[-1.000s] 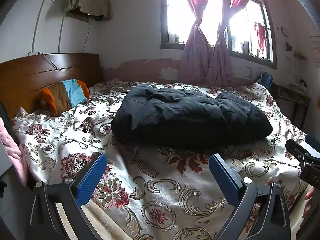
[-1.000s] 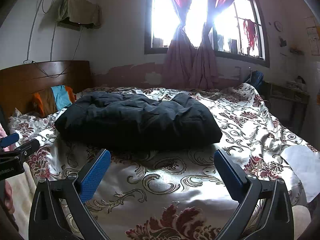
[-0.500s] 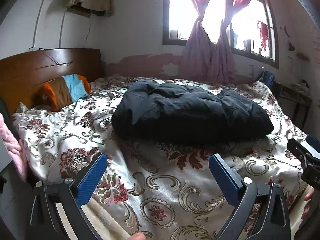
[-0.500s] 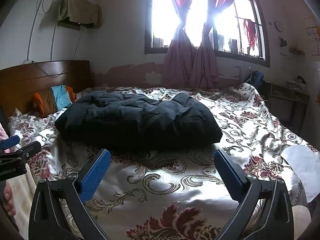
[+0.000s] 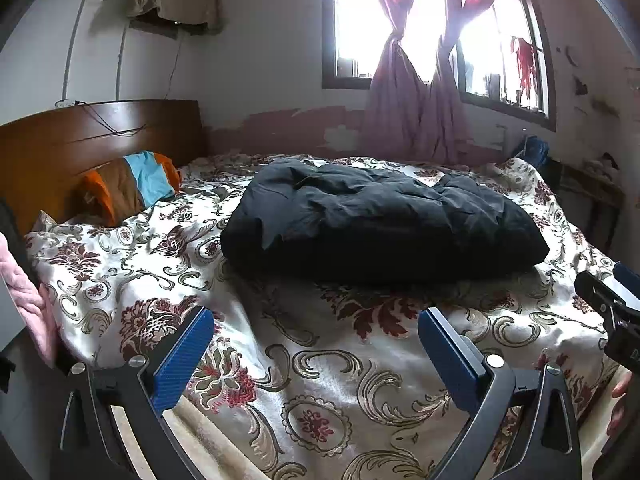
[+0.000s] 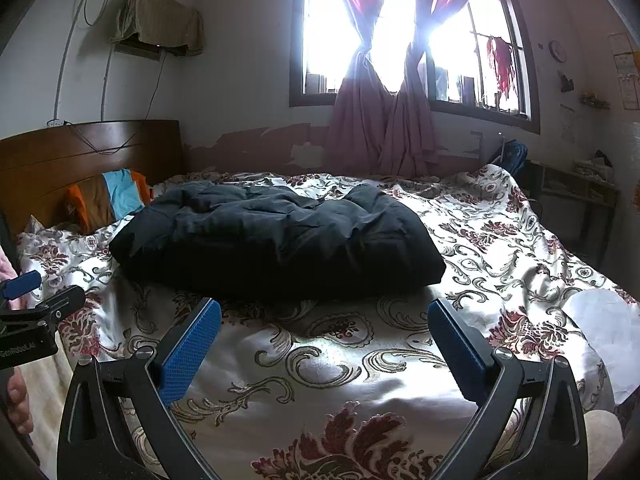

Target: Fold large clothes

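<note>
A large dark padded jacket lies folded in a bulky bundle on the middle of the floral bedspread; it also shows in the right wrist view. My left gripper is open and empty, held above the near part of the bed, short of the jacket. My right gripper is open and empty, also over the near bedspread in front of the jacket. Each gripper shows at the edge of the other's view: the right one, the left one.
A wooden headboard stands at the left with an orange, brown and blue pillow against it. A curtained window is behind the bed. A small table stands at the right. A white patch lies at the bed's right edge.
The left wrist view has shifted slightly, with the jacket sitting a little higher in frame. The right gripper has barely moved. Both grippers stay open.
</note>
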`<state>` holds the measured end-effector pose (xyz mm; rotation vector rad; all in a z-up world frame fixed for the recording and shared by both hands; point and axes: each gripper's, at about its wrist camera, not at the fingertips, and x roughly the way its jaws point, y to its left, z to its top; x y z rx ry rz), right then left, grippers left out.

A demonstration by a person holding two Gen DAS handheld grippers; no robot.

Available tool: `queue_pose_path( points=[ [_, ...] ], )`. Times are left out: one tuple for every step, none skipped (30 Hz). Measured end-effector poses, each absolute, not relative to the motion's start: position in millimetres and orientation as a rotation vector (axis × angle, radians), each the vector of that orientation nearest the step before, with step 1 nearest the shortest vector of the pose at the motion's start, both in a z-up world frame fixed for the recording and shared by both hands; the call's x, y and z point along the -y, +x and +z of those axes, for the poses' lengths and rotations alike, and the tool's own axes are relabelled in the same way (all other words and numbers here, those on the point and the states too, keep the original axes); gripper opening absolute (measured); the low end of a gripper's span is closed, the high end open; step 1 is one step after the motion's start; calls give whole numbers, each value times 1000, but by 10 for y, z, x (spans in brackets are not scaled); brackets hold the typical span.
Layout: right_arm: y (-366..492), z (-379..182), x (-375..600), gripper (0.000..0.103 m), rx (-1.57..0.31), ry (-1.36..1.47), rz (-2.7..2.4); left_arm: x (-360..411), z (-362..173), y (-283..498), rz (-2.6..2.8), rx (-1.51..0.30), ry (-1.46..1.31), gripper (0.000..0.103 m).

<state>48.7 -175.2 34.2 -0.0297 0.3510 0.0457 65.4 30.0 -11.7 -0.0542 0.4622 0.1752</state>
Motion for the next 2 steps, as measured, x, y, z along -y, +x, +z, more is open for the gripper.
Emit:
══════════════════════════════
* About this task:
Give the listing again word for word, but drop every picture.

* Expected answer:
[-1.000s] 
[-1.000s] 
[-0.500s] 
[-0.500s] 
[+0.000s] 
[+0.000s] 

Target: Fold large clothes

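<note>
A large dark padded jacket lies folded in a bulky bundle on the middle of the floral bedspread; it also shows in the right wrist view. My left gripper is open and empty, held above the near part of the bed, short of the jacket. My right gripper is open and empty, also over the near bedspread in front of the jacket. Each gripper shows at the edge of the other's view: the right one, the left one.
A wooden headboard stands at the left with an orange, brown and blue pillow against it. A curtained window is behind the bed. A small table stands at the right. A white patch lies at the bed's right edge.
The left wrist view has shifted slightly, with the jacket sitting a little higher in frame. The right gripper has barely moved. Both grippers stay open.
</note>
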`<state>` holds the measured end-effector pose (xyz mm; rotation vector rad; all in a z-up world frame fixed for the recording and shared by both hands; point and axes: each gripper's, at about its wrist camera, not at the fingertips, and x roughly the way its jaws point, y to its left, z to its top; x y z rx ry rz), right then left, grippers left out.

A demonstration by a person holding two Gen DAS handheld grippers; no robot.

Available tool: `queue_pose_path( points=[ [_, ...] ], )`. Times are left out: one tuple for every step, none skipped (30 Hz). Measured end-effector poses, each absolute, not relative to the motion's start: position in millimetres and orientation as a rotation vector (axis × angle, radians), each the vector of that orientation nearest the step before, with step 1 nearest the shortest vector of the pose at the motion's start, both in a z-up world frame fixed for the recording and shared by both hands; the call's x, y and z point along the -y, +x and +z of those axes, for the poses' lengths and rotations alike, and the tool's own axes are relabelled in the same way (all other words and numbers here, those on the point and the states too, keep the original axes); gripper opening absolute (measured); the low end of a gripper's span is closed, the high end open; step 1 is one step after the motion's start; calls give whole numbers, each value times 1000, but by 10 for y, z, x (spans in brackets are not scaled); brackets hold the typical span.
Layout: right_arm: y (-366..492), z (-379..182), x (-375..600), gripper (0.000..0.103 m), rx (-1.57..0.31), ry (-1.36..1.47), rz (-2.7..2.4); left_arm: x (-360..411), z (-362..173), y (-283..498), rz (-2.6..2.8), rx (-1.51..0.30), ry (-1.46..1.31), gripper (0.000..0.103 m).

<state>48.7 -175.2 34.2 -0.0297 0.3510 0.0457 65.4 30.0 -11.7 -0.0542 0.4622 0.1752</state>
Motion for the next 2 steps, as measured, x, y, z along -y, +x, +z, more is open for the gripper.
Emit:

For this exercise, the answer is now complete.